“I video non ci interessano, toglieteli pure, facciamo 20 processi all’anno su omicidi anche gravi, con bambini morti bruciati, e nessuno ci ha mai proposto video. Noi non ci lasciamo suggestionare, non ci servono, avete già fatto 258 pagine di motivi di appello più 110 di motivi aggiunti dove avete già scritto tutto e criticato in maniera estesa”. Con queste parole il presidente della Corte d’Assise d’appello di Brescia, Enrico Fischetti, ha detto no nel processo di secondo grado sull’omicidio di Yara Gambirasio alla richiesta dei difensori di Massimo Bossetti che, a inizio udienza, hanno anticipato di voler accompagnare le loro arringhe con alcune slide e con video “anche per catturare l’attenzione”.
I giudici si sono detti disponibili ad accettare le slide, “purché depurate, vi prego, da ciò che non è contenuto negli atti e nei documenti del processo e nei motivi d’appello”. I difensori, Claudio Salvagni e Paolo Camporini, avrebbero voluto far vedere quei video che, hanno riassunto, perché avrebbero mostrato “esempi di ciò che è successo, ma non ne anticipiamo i contenuti”. Il sostituto pg, Marco Martani, ha chiesto di poter esaminare prima delle arringhe le slide, mentre i legali di parte civile hanno fatto presente che “ci opporremo se verrà mostrato qualsiasi atto non contenuto nel processo“.

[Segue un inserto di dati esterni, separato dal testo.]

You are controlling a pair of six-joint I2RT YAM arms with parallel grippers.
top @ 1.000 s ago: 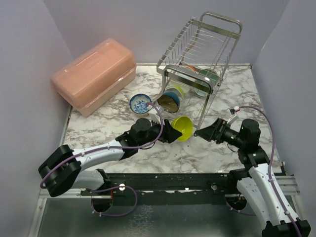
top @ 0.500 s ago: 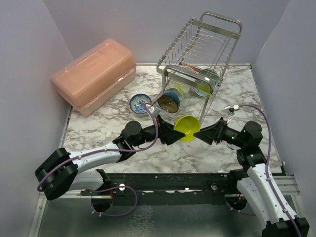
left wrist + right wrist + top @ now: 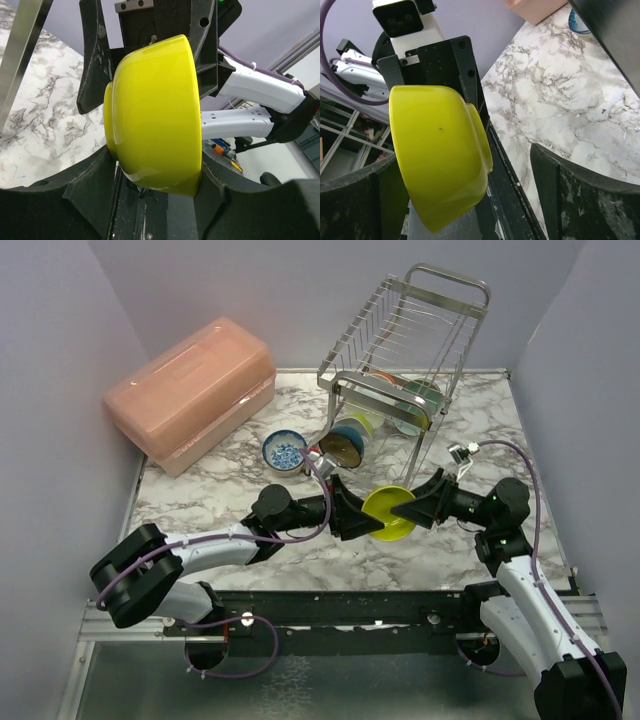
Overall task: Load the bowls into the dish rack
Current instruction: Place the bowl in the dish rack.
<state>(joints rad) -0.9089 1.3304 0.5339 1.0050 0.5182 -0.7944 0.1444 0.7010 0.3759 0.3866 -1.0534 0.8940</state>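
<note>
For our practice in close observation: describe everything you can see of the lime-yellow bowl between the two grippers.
The lime-yellow bowl is small, round, glossy and ceramic-looking, with a low foot ring and a tiny dark speck on its wall. It hangs tilted above the marble table, in front of the dish rack. The left gripper grips it; the open right gripper straddles it from the other side.

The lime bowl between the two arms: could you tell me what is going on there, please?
The left gripper holds the lime bowl tilted in the air, in front of the dish rack. The right gripper is open and straddles the bowl without closing on it, so this looks like a handover. Some bowls already sit in the rack's lower tier; a blue-patterned bowl waits on the table.
</note>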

La parte civile: “Bossetti deviato sessuale”
Yara Gambirasio “era la bambina più solare del mondo e poteva suscitare solamente sentimenti di tenerezza, ma questo in una persona normale, a nessuno in quest’aula, tranne che ad uno, potevano venire in mente vedendola pensieri sessuali” ha spiegato Andrea Pezzotta, uno dei legali dei genitori della tredicenne, nel chiedere che i giudici d’appello di Brescia confermino la condanna all’ergastolo per l’imputato “il cui comportamento di natura sadica altro non è che riconducibile ad una devianza di natura sessuale”. Il legale di parte civile ha spiegato che “il dato più brutto in questa vicenda sono le sevizie inferte alla vittima, il dispiego di violenza gratuita che va oltre l’intenzione di uccidere”. Yara, “un povero fagottino nero sotto la pioggia – ha aggiunto – era la preda perfetta per chi ha pulsioni insane”.
La difesa: “Nel dubbio Bossetti va assolto”
“Cercheremo di convincervi che i dati presenti nel fascicolo non consentono di condannare Massimo Bossetti e voi dovrete essere sicuri oltre ogni ragionevole dubbio che quest’uomo è colpevole, se i dubbi permarranno voi dovrete assolverlo” ha detto l’avvocato Salvagni, che si è rivolto in particolare ai giudici popolari della corte d’Assise d’appello di Brescia. Il legale, che ha anche il caso di O.J. Simpson come esempio di stato di diritto, nei primi passaggi ha spiegato che in questa indagine dalla Procura di Bergamo, ma anche dal sostituto procuratore generale in appello e dalla parte civile, “sono arrivate cose incredibili, false e suggestive“, e mentre l’accusa in sostanza si è basata solo su questo e “sulle emozioni”, l’approccio della difesa “è scientifico, asettico”.
Secondo il legale, inoltre, attorno al caso di Bossetti si è creato “un cliché”, “la gente è stata presa in giro e obnubilata da immagini distorte, questo è il muro che noi vogliamo superare, la montagna ripidissima che volgiamo scalare, tornando a parlare solo di diritto”. In questa prima parte l’avvocato Salvagni ha anche ricordato le parole di un giudice della giuria che assolse negli Usa O.J. Simpson, il quale ha detto in sostanza di essere “convinto che fosse stato lui, ma non c’erano le prove“. E ancora Salvagni: “Noi siamo sereni che non è Bossetti l’imputato colpevole, ma voi non dovrete giudicare con la pancia se no non arriveremo mai a una sentenza giusta”.
Il difensore inoltre ha spiegato che nell’arringa presenterà ai giudici le “261 criticità” sulla prova del Dna e sempre su questo punto ha chiarito che anche dalla Procura generale “è arrivato un silenzio assordante sulla nostra richiesta di perizia, un modo per cercare la verità, perché noi vogliamo la verità e il colpevole, non un colpevole qualunque, per l’omicidio della povera Yara”. Il legale, infine, ha accusato la Procura di Bergamo di avere tenuto nel cassetto la foto satellitare del campo di Chignolo d’Isola (Bergamo) dalla quale, secondo la difesa, emergerebbe che il corpo della ragazzina non restò 3 mesi là, una tesi “coerente con l’ipotesi che la traccia di Dna è stata deposta successivamente sul corpo”.